■ Information ■
- Opening Delimiter -
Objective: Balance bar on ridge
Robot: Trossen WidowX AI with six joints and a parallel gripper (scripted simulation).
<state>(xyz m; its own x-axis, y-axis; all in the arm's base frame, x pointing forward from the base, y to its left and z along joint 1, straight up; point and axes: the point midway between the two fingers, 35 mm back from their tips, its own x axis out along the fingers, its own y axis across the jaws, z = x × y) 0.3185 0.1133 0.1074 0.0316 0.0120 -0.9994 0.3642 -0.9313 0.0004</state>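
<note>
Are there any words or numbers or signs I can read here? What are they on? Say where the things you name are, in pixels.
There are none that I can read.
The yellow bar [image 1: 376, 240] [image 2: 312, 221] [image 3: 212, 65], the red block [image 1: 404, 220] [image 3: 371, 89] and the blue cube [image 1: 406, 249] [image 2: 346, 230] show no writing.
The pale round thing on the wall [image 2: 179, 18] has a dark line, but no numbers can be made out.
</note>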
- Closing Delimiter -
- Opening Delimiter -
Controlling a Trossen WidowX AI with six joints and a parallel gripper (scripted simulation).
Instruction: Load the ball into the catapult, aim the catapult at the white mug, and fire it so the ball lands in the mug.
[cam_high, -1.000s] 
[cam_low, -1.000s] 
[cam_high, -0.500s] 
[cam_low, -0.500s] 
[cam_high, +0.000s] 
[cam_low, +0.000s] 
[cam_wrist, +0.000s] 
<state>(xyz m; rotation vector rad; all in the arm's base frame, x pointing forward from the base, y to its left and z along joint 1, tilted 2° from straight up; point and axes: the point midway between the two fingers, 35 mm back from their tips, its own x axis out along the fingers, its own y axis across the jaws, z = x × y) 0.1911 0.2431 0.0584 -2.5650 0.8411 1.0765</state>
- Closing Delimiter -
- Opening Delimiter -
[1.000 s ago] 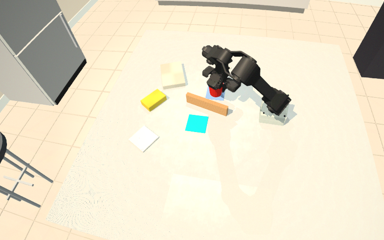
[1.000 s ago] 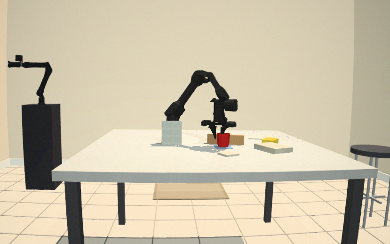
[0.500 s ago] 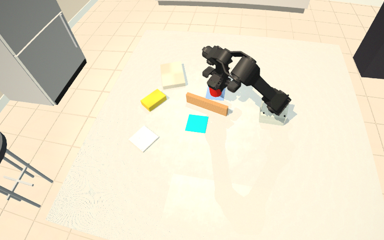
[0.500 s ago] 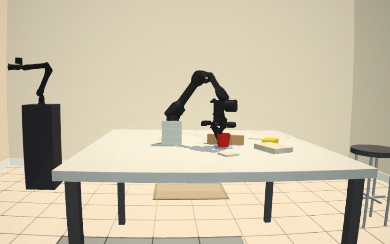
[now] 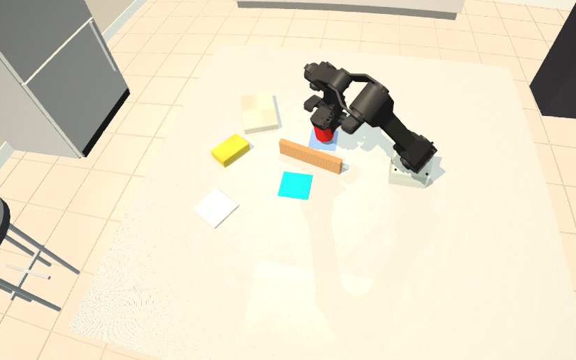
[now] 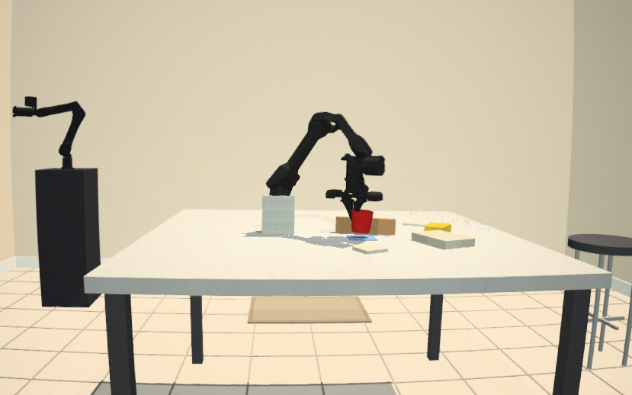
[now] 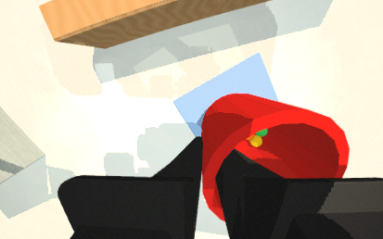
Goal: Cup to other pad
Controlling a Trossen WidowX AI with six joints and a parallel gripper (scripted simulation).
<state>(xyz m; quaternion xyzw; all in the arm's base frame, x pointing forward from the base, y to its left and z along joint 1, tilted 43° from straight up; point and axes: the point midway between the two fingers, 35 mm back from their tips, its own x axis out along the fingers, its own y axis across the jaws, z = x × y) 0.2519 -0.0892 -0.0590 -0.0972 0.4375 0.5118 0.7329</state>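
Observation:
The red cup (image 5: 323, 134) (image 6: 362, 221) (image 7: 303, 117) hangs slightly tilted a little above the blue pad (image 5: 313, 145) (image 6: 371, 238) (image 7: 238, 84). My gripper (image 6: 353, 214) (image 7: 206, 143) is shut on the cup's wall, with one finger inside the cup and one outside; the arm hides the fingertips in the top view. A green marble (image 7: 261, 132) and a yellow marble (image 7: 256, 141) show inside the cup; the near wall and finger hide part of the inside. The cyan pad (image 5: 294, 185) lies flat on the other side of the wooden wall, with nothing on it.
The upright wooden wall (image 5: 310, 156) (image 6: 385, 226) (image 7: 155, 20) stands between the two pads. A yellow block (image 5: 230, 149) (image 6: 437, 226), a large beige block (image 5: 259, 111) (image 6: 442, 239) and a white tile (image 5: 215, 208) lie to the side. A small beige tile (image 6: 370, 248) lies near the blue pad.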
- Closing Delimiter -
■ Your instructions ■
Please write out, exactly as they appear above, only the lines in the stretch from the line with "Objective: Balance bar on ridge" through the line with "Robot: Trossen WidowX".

■ Exercise answer ■
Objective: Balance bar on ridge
Robot: Trossen WidowX AI with six joints and a parallel gripper (scripted simulation).

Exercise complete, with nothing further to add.